What, exactly, the answer to this problem is has yet to be seen, but a number of ideas – from creating mid-block crossings to implementing speed display boards and upgrading traffic signage – were floated at Assemblyman Jim Brennan’s meeting Monday evening on creating a safer Ocean Parkway.

Along with Brennan, representatives from the state and city Department of Transportation, as well as other city officials and civic leaders, attended the meeting, held at Ditmas IS 62. The state DOT is currently conducting a study of a portion of Ocean Parkway that spans a number of intersections along the corridor, including Avenue C, Cortelyou Road, Ditmas Avenue, Avenue I, Avenue J, Avenue P, Kings Highway, and Avenue U.
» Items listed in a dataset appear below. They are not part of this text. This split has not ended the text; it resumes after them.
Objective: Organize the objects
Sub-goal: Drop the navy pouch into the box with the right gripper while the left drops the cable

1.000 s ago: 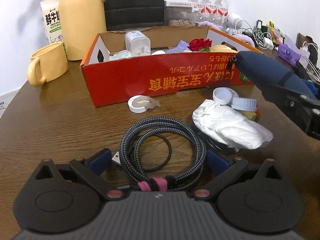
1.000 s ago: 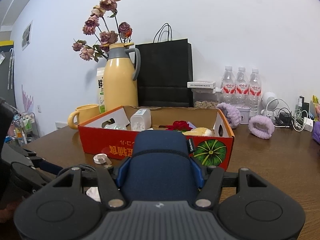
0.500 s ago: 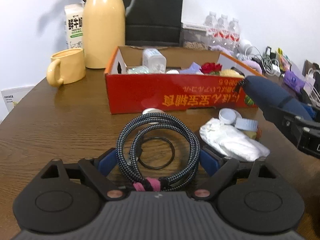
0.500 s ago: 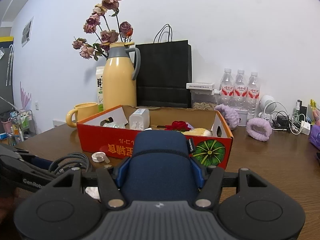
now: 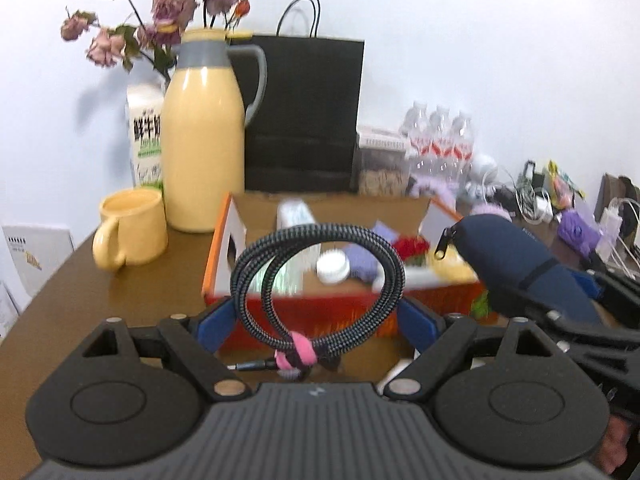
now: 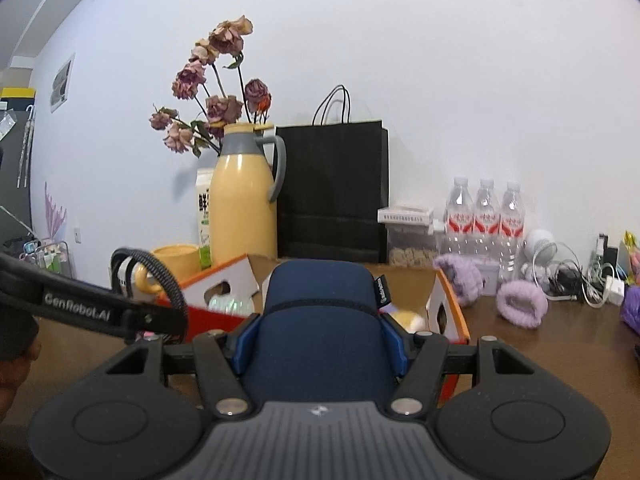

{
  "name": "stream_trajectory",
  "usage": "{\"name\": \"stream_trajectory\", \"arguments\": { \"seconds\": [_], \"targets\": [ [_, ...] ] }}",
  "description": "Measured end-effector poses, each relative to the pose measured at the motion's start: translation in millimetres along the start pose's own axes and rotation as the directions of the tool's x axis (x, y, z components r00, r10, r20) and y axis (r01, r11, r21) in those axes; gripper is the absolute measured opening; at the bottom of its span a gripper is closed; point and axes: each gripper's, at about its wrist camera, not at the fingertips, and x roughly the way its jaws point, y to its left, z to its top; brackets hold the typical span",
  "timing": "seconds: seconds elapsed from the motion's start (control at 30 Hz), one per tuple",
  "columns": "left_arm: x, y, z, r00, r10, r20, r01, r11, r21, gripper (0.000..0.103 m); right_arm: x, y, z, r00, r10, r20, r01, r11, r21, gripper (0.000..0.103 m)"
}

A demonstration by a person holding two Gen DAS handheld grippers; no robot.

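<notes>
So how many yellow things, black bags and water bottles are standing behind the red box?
Yellow things: 2, the jug and the mug
Black paper bags: 1
Water bottles: 3
Total: 6

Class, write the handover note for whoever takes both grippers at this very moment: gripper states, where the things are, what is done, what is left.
Left gripper: shut on the coiled cable, held off the table in front of the red box.
Right gripper: shut on the navy pouch, also in the air near the box.
Done: both items picked up; the box already holds several small things.
Left: probably place the cable and pouch in the box, then release.
</notes>
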Motion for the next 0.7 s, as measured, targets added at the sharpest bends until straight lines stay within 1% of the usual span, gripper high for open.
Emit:
{"name": "stream_trajectory", "arguments": {
  "seconds": [0.23, 0.4, 0.5, 0.6, 0.7],
  "targets": [
    [25.2, 0.7, 37.8, 1.0, 0.001, 0.01, 0.0, 0.999, -0.053, 0.088, 36.5, -9.5, 26.5, 0.999, -0.029, 0.015, 0.029, 1.0, -0.003, 0.061],
    [52.8, 7.3, 55.7, 1.0, -0.004, -0.015, 0.002, 0.996, -0.093, 0.088, 71.4, -18.4, 38.0, 0.999, -0.05, 0.006, 0.05, 0.999, 0.005, 0.061],
    [73.3, 10.8, 61.1, 0.999, -0.011, -0.042, 0.006, 0.993, -0.115, 0.088, 93.5, -27.3, 38.4, 0.998, -0.063, -0.014, 0.063, 0.998, 0.027, 0.061],
    [98.4, 15.1, 64.1, 0.994, -0.028, -0.102, 0.015, 0.991, -0.131, 0.088, 114.9, -36.4, 36.4, 0.996, -0.082, -0.037, 0.084, 0.996, 0.03, 0.061],
    [118.9, 19.3, 65.7, 0.988, -0.052, -0.144, 0.031, 0.99, -0.14, 0.088, 136.0, -44.6, 33.1, 0.994, -0.091, -0.057, 0.093, 0.995, 0.029, 0.061]
  ]
}}
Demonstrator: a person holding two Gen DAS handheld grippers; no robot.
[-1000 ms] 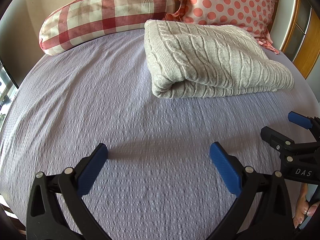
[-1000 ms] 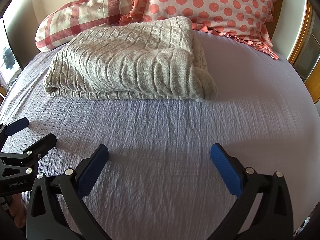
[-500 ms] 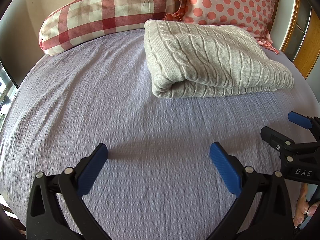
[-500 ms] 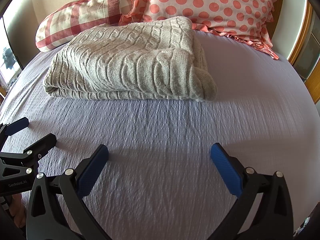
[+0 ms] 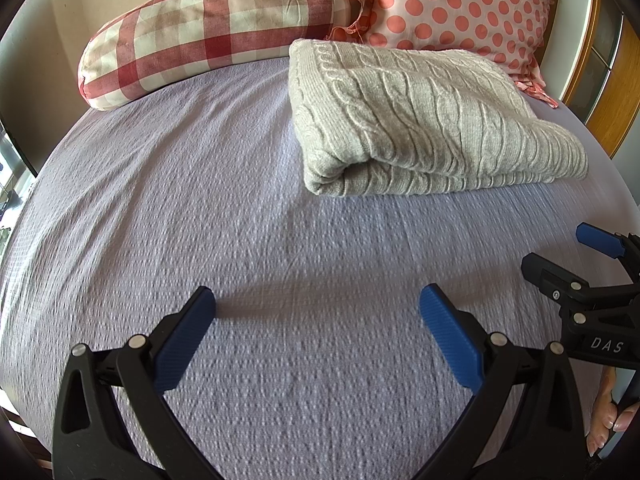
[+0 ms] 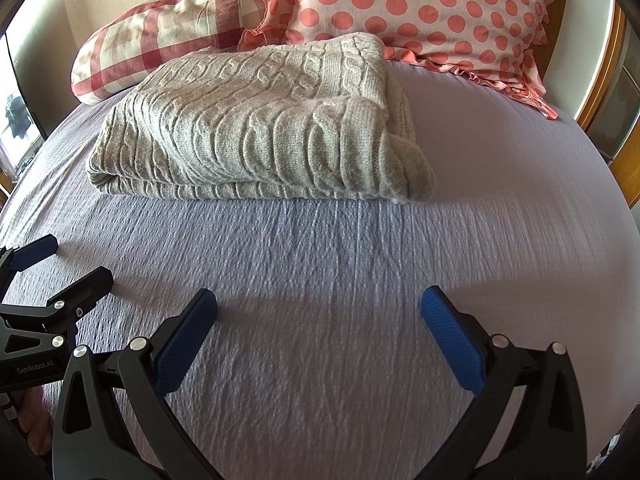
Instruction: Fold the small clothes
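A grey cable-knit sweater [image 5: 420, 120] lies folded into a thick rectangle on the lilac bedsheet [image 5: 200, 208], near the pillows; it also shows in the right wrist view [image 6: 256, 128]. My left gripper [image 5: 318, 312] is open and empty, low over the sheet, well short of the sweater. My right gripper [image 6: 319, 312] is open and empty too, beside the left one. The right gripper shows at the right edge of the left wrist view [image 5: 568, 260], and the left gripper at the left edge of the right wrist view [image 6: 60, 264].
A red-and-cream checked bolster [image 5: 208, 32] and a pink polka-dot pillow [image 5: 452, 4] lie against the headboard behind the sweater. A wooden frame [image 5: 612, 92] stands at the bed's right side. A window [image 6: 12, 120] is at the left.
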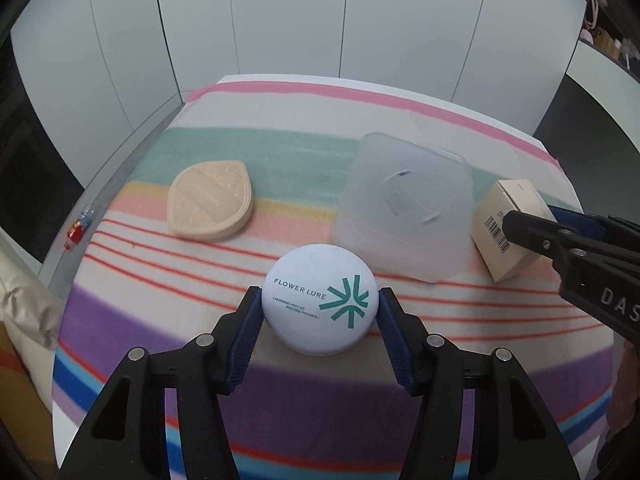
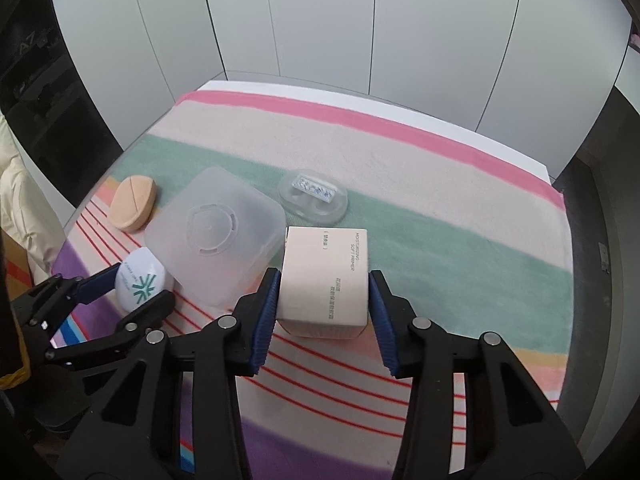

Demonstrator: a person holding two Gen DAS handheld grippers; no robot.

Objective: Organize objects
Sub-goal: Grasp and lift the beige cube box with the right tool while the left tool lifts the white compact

“These are ideas we feel are possible to implement on the corridor and make it safer,” Sonia Pichardo, a regional director at the state DOT, told residents gathered in the school’s auditorium. “It is a beautiful boulevard, but there is a lot of traffic with a lot of pedestrian crossings. Schools are nearby; senior centers are nearby.”

Residents have long aired safety concerns about Ocean Parkway, and the city recently released a report detailing the 20 worst intersections in the five boroughs – of which Ocean Parkway and Church Avenue was one. There have been a series of fatalities along the busy roadway, including the death of Patricia Ngozi Agbim, a 73-year-old neighbor who moved from Nigeria to the U.S. in 1965 and went on to become the head of the department of library and media services at LaGuardia Community College in Long Island City, Queens.

At Monday’s meeting, URS Vice President Gill Mosseri, a contractor working with the state DOT on the study, noted a series of problems they hope to address in their study, including: aggressive drivers, jaywalking and aggressive bicyclists, faded markings and signings, long distances between signalized crossings, vehicles failing to yield to pedestrians in crosswalks, complex intersections with numerous conflicts, and insufficient pedestrians crossing time due to the width of Ocean Parkway.

“There can be more than 1,000 feet between one signalized crossing to another,” Mosseri said during the meeting. “I’ve seen people walking across the parkway with no perception of how fast vehicles are coming at them.”

Ocean Parkway Ditmas Ave
Mosseri went on to say that the study is looking at three main locations to possibly house a mid-block crossing – which would give a traffic signal for pedestrians to cross and includes an island for individuals who can’t make it all the way across the road before the light changes. The three main areas are Avenue F between 18th Avenue and Ditmas Avenue, Elmwood Avenue, and Avenue K.

Other ideas, Mosseri said, included speed display boards, ADA ramp compliance, pavement and marking upgrades, and traffic signage upgrades. He also stressed that they want to address the problems that occur because of turns along the roadway.

“Forty-nine percent of pedestrian and bicyclist crashes along the corridor were caused by right or left turn movement,” Mosseri said.

Pedestrian islands are also being considered for the intersections at Avenue C, Cortelyou, 18th Avenue, Avenue I, and Avenue U.

Lead pedestrian intervals – DOT speak for essentially giving pedestrians a head start to help them cross the road before cars start moving – are being considered for each of the intersections in the study.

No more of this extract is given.